> [Raw data]:
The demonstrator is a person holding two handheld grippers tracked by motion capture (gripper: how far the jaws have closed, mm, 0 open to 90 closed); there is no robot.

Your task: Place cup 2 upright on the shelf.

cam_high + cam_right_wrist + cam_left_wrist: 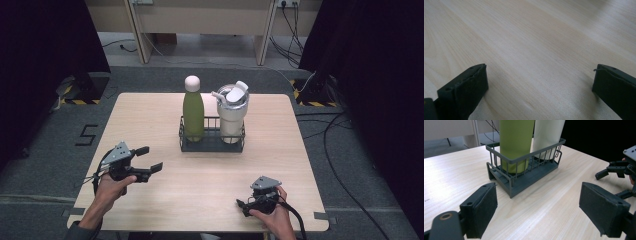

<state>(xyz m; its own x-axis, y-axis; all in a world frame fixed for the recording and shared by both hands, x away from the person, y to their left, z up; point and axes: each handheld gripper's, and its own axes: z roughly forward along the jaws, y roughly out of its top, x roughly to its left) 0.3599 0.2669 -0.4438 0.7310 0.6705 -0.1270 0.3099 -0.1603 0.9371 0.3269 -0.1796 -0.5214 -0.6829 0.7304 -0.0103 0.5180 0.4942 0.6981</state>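
Observation:
A dark wire basket (212, 145) stands mid-table. In it are a green bottle (193, 114) with a pale cap on the left and a white lidded tumbler (231, 119) with a straw on the right. My left gripper (151, 158) hovers over the table's left front, pointing toward the basket, open and empty. The left gripper view shows the basket (531, 178), the bottle (515, 142) and the tumbler (547, 135) a little beyond my left gripper (539, 188). My right gripper (242, 206) rests low at the right front, open, with bare wood between its jaws (540, 68).
The light wooden table (150, 115) stands on grey carpet. Dark curtains hang at both sides, cables run across the floor at the right, and wooden furniture legs stand behind the table. In the left gripper view my right gripper (610, 170) is at the far right.

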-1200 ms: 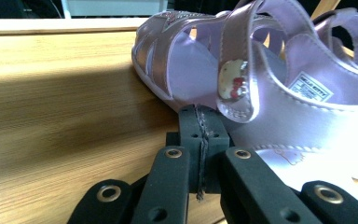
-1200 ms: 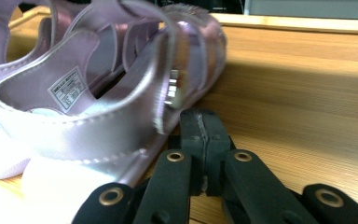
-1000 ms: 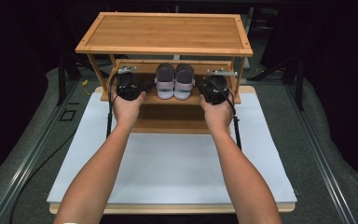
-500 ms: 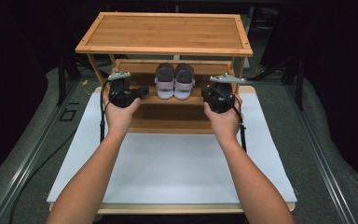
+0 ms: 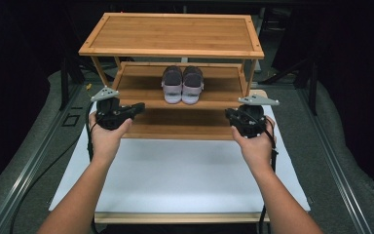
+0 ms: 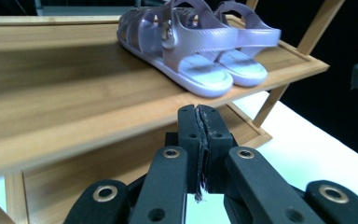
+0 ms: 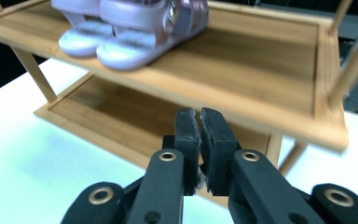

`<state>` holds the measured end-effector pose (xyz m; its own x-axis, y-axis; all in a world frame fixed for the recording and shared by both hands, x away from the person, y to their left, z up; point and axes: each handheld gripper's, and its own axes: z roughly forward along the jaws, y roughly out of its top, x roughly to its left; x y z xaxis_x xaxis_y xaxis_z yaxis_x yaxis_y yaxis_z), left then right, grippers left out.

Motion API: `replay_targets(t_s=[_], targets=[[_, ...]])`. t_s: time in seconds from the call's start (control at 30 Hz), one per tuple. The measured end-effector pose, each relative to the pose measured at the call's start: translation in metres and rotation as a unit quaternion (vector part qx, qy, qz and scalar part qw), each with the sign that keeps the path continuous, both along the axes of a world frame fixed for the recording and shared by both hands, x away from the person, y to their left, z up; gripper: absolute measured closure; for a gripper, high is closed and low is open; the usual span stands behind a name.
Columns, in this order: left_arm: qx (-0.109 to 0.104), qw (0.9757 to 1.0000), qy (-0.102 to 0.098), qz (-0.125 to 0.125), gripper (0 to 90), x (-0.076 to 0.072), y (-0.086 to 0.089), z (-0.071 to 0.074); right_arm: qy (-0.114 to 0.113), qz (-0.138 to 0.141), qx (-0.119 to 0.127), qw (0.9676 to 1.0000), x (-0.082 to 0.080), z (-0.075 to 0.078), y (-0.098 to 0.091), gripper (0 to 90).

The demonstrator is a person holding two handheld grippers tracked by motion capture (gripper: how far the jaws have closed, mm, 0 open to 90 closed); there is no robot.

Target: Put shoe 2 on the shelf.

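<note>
Starting at the left of the high view: the left hand-held gripper [image 5: 135,108] sits in the person's left hand [image 5: 106,139], just off the left front corner of the bamboo shoe rack [image 5: 173,33], level with the middle shelf [image 5: 141,97]. Its tips point across toward the rack. In the left gripper view the left hand-held gripper [image 6: 200,120] has its pads practically together, only a hairline crack between them, and they've just been easing apart a touch. Nothing is between them, so it's clenched on air.

Middle of the scene is the pair of lilac sandals [image 5: 182,84], parked side by side on the middle shelf, toes facing the person, roughly centred under the top shelf. In the left gripper view the sandals [image 6: 200,51] sit near the shelf's front edge, up and beyond the jaws, well apart from them. The rack stands at the far end of the white worktop [image 5: 185,180], which has a wooden lip along the near edge.

Over on the right, the right hand-held gripper [image 5: 231,116] is in the right hand [image 5: 255,146], near the rack's right front post, about mirroring the other one. In the right gripper view the right hand-held gripper [image 7: 200,122] shows a thin gap between its frayed pads, also just been opening slightly, nothing in there. The sandals [image 7: 130,28] are blurry up top left on the shelf.
</note>
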<state>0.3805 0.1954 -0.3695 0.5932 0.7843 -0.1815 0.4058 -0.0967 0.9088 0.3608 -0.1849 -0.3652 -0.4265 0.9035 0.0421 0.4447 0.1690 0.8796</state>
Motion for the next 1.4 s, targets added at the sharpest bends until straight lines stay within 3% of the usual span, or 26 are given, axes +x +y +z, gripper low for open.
replay_targets(t_s=[0.03,0.13,0.17,0.2,0.23,0.27,0.3,0.37,0.4,0.5,0.57,0.63,0.77,0.97,1.07,1.17,1.33,1.37,1.4], targets=[[0.0,1.0,-0.001,0.0,85.5,-0.003,0.001,-0.002,-0.001,-0.015,-0.005,0.9999,-0.005,-0.004,-0.002,83.4],[0.004,1.0,-0.005,-0.001,82.3,-0.013,0.005,-0.011,0.005,-0.009,-0.009,0.9999,-0.015,-0.014,-0.008,81.1],[0.001,1.0,-0.009,0.0,81.0,-0.017,0.006,-0.014,0.004,-0.02,-0.017,0.9997,-0.019,-0.017,-0.008,79.3],[0.001,0.9999,-0.01,-0.002,79.1,-0.021,0.008,-0.018,0.006,-0.001,-0.009,0.9999,-0.021,-0.02,-0.011,77.6],[0.001,0.9999,-0.012,-0.003,77.2,-0.024,0.009,-0.022,0.002,-0.021,-0.022,0.9995,-0.026,-0.023,-0.011,75.9],[0.003,0.9999,-0.012,-0.001,75.0,-0.028,0.01,-0.026,0.004,0.012,0.001,0.9999,-0.028,-0.027,-0.014,73.9],[0.005,0.9999,-0.012,0.0,73.2,-0.031,0.011,-0.03,0.007,0.016,0.004,0.9998,-0.031,-0.03,-0.015,72.6],[0.013,0.9999,-0.009,0.002,71.0,-0.036,0.013,-0.039,0.004,-0.022,-0.021,0.9995,-0.038,-0.036,-0.013,67.9],[0.014,0.9999,-0.008,0.003,68.7,-0.039,0.014,-0.044,0.004,0.017,0.008,0.9998,-0.039,-0.041,-0.016,65.9],[0.031,0.9995,-0.005,0.004,65.3,-0.044,0.016,-0.057,0.003,-0.018,-0.01,0.9998,-0.05,-0.053,-0.016,63.3],[0.031,0.9995,-0.002,0.005,64.9,-0.047,0.019,-0.066,0.003,-0.012,0.0,0.9999,-0.055,-0.061,-0.017,62.5],[0.039,0.9992,0.006,0.002,64.6,-0.05,0.019,-0.075,0.0,-0.017,-0.005,0.9998,-0.06,-0.069,-0.018,61.3],[0.05,0.9986,0.013,0.001,62.0,-0.056,0.022,-0.094,-0.004,-0.012,-0.006,0.9999,-0.066,-0.085,-0.021,58.6],[0.047,0.9985,0.026,0.009,58.6,-0.057,0.03,-0.115,-0.003,-0.006,-0.014,0.9999,-0.069,-0.115,-0.025,53.2],[0.055,0.9979,0.032,0.007,57.8,-0.056,0.03,-0.124,0.009,-0.007,-0.011,0.9999,-0.071,-0.129,-0.027,49.9],[0.071,0.9967,0.039,0.002,56.4,-0.055,0.029,-0.133,0.014,-0.011,-0.013,0.9998,-0.071,-0.137,-0.028,45.8],[0.079,0.9956,0.051,0.009,55.1,-0.055,0.027,-0.146,0.025,-0.005,-0.018,0.9995,-0.068,-0.146,-0.026,45.6],[0.076,0.9954,0.057,0.006,55.0,-0.054,0.026,-0.148,0.027,0.009,-0.012,0.9995,-0.067,-0.149,-0.026,45.6],[0.079,0.995,0.061,0.003,55.1,-0.054,0.024,-0.15,0.031,-0.006,-0.031,0.999,-0.067,-0.15,-0.024,45.6]])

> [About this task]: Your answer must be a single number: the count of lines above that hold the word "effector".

> [Written reply]: 2